→ What you should do:
When writing out the entries below, keep only the lines from the line with "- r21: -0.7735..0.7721" to the line with "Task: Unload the", both included, exactly as they are, and leave the pictures aside.
[Opening Records provided section]
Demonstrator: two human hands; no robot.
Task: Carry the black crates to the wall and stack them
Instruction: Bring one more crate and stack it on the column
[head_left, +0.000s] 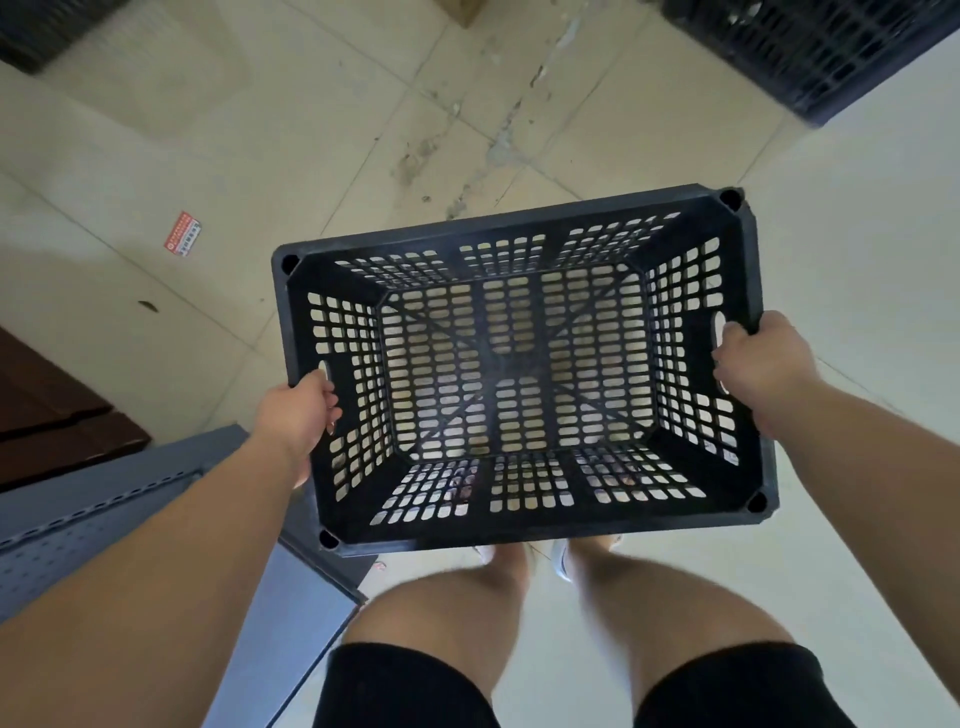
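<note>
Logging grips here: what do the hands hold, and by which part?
A black crate: left hand and right hand grip the handle slots in its short sides.

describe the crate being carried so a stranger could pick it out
Over the pale tiled floor, mid-view, hangs an empty black slotted crate. Unlike the black crate at top right, it is gripped at both ends by the left hand and right hand.

Both arms reach forward and down; the left hand (298, 418) and right hand (761, 364) each grip a crate (519, 374) side, fingers curled through its handles.
</note>
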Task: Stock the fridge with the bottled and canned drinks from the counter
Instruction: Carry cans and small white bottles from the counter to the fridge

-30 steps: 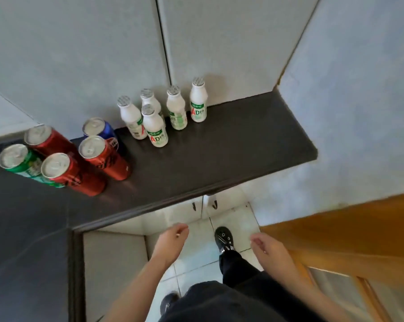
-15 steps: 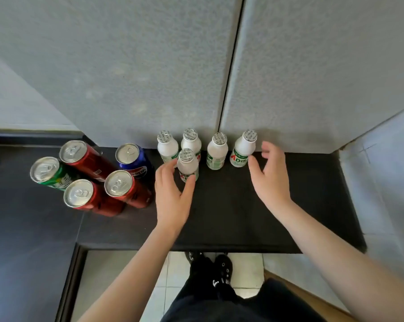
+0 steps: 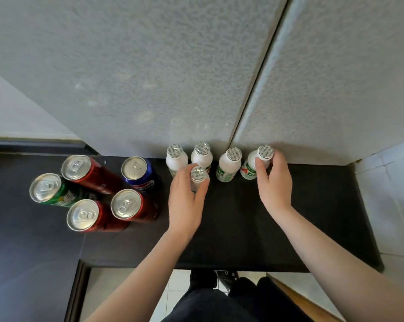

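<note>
Several small white bottles with foil caps stand at the back of the dark counter (image 3: pixel 231 228). My left hand (image 3: pixel 184 201) wraps around the front bottle (image 3: pixel 198 175). My right hand (image 3: pixel 274 182) grips the rightmost bottle (image 3: pixel 263 154) near its neck. Two more bottles (image 3: pixel 176 158) (image 3: pixel 202 154) stand behind the front one, and another bottle (image 3: pixel 230 163) stands between my hands. To the left stand three red cans (image 3: pixel 126 204), a green can (image 3: pixel 46 188) and a blue can (image 3: pixel 136 169), all upright.
Grey cabinet doors (image 3: pixel 150 77) rise just behind the bottles. A white tiled wall (image 3: pixel 389 194) bounds the counter on the right. The counter's front edge runs below my forearms, with the tiled floor and my shoes (image 3: pixel 219 277) beneath. A wooden edge (image 3: pixel 301 298) shows at the bottom right.
Both hands rose from below the counter and reached the bottles. The left hand closed around the front bottle and the right hand closed on the rightmost bottle.
</note>
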Tool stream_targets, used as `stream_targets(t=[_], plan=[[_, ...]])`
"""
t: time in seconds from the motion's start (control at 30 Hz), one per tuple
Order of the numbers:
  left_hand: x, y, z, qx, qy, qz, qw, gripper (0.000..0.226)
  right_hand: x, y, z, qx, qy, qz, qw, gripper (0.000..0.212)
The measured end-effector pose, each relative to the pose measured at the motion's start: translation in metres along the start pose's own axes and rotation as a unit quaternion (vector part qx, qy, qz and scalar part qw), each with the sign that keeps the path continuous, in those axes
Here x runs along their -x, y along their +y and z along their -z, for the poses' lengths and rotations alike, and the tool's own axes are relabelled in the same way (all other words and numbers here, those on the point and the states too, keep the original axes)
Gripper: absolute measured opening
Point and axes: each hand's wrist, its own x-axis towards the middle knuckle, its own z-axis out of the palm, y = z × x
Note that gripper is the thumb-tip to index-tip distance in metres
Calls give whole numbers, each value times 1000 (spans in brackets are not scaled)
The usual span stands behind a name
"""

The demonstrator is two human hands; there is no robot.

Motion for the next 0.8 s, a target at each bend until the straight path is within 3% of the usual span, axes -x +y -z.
stream_targets(t=[0.1, 0.23, 0.47, 0.63, 0.8], plan=[[7, -2, 6, 10, 7, 14, 1000, 26, 1, 2, 6, -3, -11, 8, 1000, 28], [25, 2, 14, 8, 31, 27, 999, 35, 17, 0, 19, -84, -28, 8, 996, 26], [91, 12, 28, 20, 85, 98, 991, 28, 77, -4, 46, -183, -58, 22, 981, 20], [165, 11, 30, 25, 181, 159, 970, 26, 104, -10, 47, -193, -178, 67, 963, 20], [269, 9, 26, 18, 297, 240, 924, 28, 149, -20, 33, -207, -301, 139, 920, 16]])
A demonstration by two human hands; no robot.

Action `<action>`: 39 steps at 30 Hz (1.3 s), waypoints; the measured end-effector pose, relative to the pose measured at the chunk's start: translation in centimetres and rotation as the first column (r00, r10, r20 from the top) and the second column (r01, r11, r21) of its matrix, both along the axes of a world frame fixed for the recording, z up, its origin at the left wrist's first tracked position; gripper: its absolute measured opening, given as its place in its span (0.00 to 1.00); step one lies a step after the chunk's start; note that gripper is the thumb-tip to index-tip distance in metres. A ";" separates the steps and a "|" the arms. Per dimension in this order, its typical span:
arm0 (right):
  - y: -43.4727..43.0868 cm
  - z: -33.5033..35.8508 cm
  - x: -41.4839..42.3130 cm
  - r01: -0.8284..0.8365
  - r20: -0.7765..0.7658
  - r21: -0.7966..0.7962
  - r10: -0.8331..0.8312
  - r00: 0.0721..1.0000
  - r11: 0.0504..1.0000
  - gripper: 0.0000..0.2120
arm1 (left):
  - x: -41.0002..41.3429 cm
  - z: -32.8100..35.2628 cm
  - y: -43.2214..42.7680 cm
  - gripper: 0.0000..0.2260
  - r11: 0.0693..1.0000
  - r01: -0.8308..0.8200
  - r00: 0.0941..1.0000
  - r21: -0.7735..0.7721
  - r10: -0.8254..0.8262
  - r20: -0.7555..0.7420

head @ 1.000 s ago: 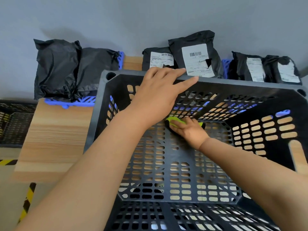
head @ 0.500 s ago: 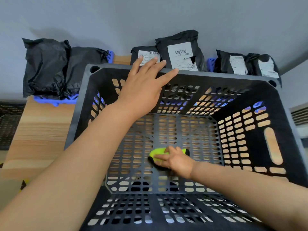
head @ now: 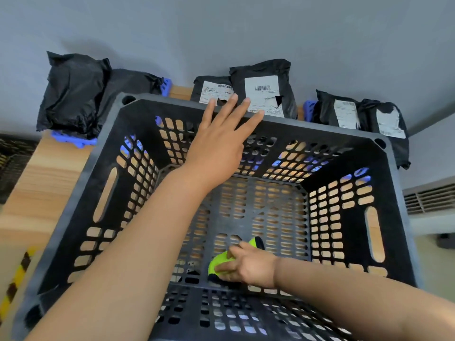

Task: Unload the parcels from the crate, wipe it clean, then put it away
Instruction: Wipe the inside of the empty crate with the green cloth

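R grip (head: 242, 267) clamped on green cloth (head: 218, 263), pressed to crate (head: 320, 129) floor at its near edge, mid. Rest of floor lies away from me, so next stroke prob goes twd far wall. L grip (head: 219, 143) fingers straight, flat on far rim. Parcels (head: 263, 87) out, along surface (head: 49, 173) far edge.

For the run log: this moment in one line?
step: wipe; left hand: on crate rim; right hand: holds green cloth on crate floor
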State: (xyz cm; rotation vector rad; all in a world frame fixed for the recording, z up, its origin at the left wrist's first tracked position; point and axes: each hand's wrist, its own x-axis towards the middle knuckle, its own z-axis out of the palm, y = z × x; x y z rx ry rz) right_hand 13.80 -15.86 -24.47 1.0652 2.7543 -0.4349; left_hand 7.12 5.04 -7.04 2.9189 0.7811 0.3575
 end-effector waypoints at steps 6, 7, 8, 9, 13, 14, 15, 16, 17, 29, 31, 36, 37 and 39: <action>2.8 -0.4 2.5 -0.004 0.024 0.204 -0.001 1.000 0.979 0.21 | 0.0 -0.6 0.7 0.32 1.000 0.023 1.000 -0.021 -0.023 0.016; 3.2 -0.4 2.7 0.010 0.037 0.220 -0.019 0.999 0.975 0.21 | 0.0 -0.8 0.9 0.32 0.999 0.030 0.999 -0.020 -0.030 0.016; 3.6 -0.4 3.1 0.053 0.047 0.230 -0.065 0.997 0.972 0.21 | 0.0 -0.9 1.0 0.32 0.999 0.035 0.999 -0.018 -0.035 0.017; 4.2 -0.2 3.7 0.129 0.047 0.227 -0.144 0.988 0.965 0.23 | -0.1 -1.0 1.1 0.33 0.999 0.041 0.999 -0.013 -0.040 0.022; 7.1 1.0 7.0 0.471 0.123 0.218 -0.503 0.856 0.855 0.30 | -0.1 -1.3 1.1 0.33 0.999 0.047 0.998 -0.001 -0.047 0.044; 7.7 1.4 7.9 0.521 0.158 0.196 -0.551 0.820 0.831 0.31 | 0.0 -1.3 1.0 0.33 0.999 0.049 0.998 0.000 -0.048 0.047; 8.2 1.8 8.6 0.565 0.181 0.173 -0.590 0.787 0.807 0.31 | -0.1 -1.3 1.0 0.33 0.999 0.051 0.998 -0.002 -0.051 0.049; 8.5 2.1 9.1 0.603 0.205 0.148 -0.621 0.757 0.784 0.32 | -0.1 -1.2 1.0 0.33 0.999 0.051 0.997 -0.006 -0.050 0.054; 8.8 2.4 9.2 0.640 0.226 0.132 -0.652 0.724 0.757 0.32 | -0.1 -1.2 1.0 0.33 0.999 0.049 0.997 -0.009 -0.048 0.059; 3.6 2.1 4.3 0.644 0.215 -0.075 -0.618 0.756 0.762 0.36 | 0.3 -1.3 0.9 0.33 0.999 0.031 0.998 -0.032 -0.029 0.062; 2.0 1.9 3.4 0.589 0.202 -0.108 -0.562 0.802 0.801 0.37 | 0.2 -1.3 1.0 0.33 0.999 0.026 0.998 -0.038 -0.023 0.062; -1.7 1.8 2.2 0.469 0.162 -0.191 -0.444 0.881 0.862 0.41 | 0.3 -1.3 0.9 0.33 0.998 0.027 0.997 -0.053 -0.023 0.071; -2.0 1.9 2.1 0.457 0.163 -0.201 -0.430 0.888 0.867 0.41 | 0.3 -1.3 0.8 0.33 0.998 0.026 0.997 -0.055 -0.022 0.072; -2.4 2.4 1.9 0.428 0.159 -0.237 -0.399 0.903 0.872 0.39 | 0.5 -1.2 0.8 0.33 0.998 0.023 0.997 -0.060 -0.018 0.073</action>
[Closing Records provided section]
→ Written solution:
  - r21: -0.7735..0.7721
  - r10: -0.8254..0.8262
  - r20: -0.7555..0.7420

head @ 1.000 s ago: 
head @ 0.500 s ago: 
head @ now: 

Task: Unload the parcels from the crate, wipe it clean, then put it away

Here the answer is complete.